→ Exercise directions
Would you print the whole listing again, exactly?

→ Information provided
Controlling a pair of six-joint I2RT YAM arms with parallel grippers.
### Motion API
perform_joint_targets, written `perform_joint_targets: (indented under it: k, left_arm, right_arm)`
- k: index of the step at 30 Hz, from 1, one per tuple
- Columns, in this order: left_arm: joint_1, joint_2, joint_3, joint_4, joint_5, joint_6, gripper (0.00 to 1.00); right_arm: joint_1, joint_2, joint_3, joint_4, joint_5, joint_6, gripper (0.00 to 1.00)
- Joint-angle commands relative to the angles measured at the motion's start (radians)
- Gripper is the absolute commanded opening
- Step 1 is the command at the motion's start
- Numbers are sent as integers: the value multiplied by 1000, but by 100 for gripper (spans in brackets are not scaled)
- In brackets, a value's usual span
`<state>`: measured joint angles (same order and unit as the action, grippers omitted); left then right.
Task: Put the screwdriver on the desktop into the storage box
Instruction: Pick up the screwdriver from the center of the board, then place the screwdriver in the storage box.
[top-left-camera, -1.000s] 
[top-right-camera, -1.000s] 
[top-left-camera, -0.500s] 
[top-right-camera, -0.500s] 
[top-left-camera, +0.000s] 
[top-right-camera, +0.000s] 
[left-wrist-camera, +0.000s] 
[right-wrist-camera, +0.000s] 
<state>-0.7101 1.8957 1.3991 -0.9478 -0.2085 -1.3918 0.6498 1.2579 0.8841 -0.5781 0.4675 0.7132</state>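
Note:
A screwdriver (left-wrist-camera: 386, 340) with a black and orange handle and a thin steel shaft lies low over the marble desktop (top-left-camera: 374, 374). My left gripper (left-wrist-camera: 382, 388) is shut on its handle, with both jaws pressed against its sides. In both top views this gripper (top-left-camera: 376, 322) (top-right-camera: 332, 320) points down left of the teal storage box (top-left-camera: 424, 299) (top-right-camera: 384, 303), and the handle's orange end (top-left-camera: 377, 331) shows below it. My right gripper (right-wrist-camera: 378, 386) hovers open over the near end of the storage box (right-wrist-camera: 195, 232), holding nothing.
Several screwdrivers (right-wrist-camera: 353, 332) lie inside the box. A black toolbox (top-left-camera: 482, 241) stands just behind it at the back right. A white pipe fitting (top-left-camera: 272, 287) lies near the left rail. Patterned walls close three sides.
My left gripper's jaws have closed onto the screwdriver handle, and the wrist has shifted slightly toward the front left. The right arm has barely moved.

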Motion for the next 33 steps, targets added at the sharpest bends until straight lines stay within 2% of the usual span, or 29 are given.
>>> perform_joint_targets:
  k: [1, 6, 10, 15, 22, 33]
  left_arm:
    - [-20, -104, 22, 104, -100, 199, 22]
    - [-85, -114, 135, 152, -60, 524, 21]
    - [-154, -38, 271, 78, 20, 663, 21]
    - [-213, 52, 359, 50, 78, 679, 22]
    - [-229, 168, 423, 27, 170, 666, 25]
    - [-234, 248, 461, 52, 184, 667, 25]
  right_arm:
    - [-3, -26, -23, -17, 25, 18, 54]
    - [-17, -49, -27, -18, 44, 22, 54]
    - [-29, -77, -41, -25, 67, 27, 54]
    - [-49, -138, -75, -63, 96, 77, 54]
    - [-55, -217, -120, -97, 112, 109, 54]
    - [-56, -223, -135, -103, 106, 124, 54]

→ Solution for this problem
Controlling a pair of six-joint I2RT YAM arms with parallel grippers.
### Motion API
perform_joint_targets, written `perform_joint_targets: (indented under it: k, left_arm, right_arm)`
- k: index of the step at 30 Hz, from 1, one per tuple
- Columns, in this order: left_arm: joint_1, joint_2, joint_3, joint_4, joint_5, joint_6, gripper (0.00 to 1.00); right_arm: joint_1, joint_2, joint_3, joint_4, joint_5, joint_6, gripper (0.00 to 1.00)
- Joint-angle commands relative to the angles measured at the motion's start (radians)
- Gripper is the absolute commanded opening
- Step 1 is the command at the motion's start
- Numbers are sent as integers: the value multiplied by 1000, but by 100 for gripper (spans in brackets are not scaled)
- In brackets, a value's usual span
`<state>`: measured joint angles (same order and unit as the action, grippers omitted); left then right.
Task: Put the screwdriver on the desktop into the storage box
Instruction: Pick up the screwdriver from the center of the board, then place the screwdriver in the storage box.
[top-left-camera, -1.000s] 
[top-right-camera, -1.000s] 
[top-left-camera, -0.500s] 
[top-right-camera, -0.500s] 
[top-left-camera, +0.000s] 
[top-right-camera, +0.000s] 
[left-wrist-camera, +0.000s] 
[right-wrist-camera, +0.000s] 
<state>-0.7101 1.8957 1.3991 -0.9478 -0.2085 -1.3918 0.6498 1.2579 0.8841 -0.5781 0.4675 0.7132</state>
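Note:
A screwdriver (left-wrist-camera: 386, 340) with a black and orange handle and a thin steel shaft lies low over the marble desktop (top-left-camera: 374, 374). My left gripper (left-wrist-camera: 382, 388) is shut on its handle, with both jaws pressed against its sides. In both top views this gripper (top-left-camera: 376, 322) (top-right-camera: 332, 320) points down left of the teal storage box (top-left-camera: 424, 299) (top-right-camera: 384, 303), and the handle's orange end (top-left-camera: 377, 331) shows below it. My right gripper (right-wrist-camera: 378, 386) hovers open over the near end of the storage box (right-wrist-camera: 195, 232), holding nothing.
Several screwdrivers (right-wrist-camera: 353, 332) lie inside the box. A black toolbox (top-left-camera: 482, 241) stands just behind it at the back right. A white pipe fitting (top-left-camera: 272, 287) lies near the left rail. Patterned walls close three sides.
My left gripper's jaws have closed onto the screwdriver handle, and the wrist has shifted slightly toward the front left. The right arm has barely moved.
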
Motion for the next 33 steps, targets added at the sharpest bends until straight lines stay within 2% of the usual span, or 29 are given.
>>> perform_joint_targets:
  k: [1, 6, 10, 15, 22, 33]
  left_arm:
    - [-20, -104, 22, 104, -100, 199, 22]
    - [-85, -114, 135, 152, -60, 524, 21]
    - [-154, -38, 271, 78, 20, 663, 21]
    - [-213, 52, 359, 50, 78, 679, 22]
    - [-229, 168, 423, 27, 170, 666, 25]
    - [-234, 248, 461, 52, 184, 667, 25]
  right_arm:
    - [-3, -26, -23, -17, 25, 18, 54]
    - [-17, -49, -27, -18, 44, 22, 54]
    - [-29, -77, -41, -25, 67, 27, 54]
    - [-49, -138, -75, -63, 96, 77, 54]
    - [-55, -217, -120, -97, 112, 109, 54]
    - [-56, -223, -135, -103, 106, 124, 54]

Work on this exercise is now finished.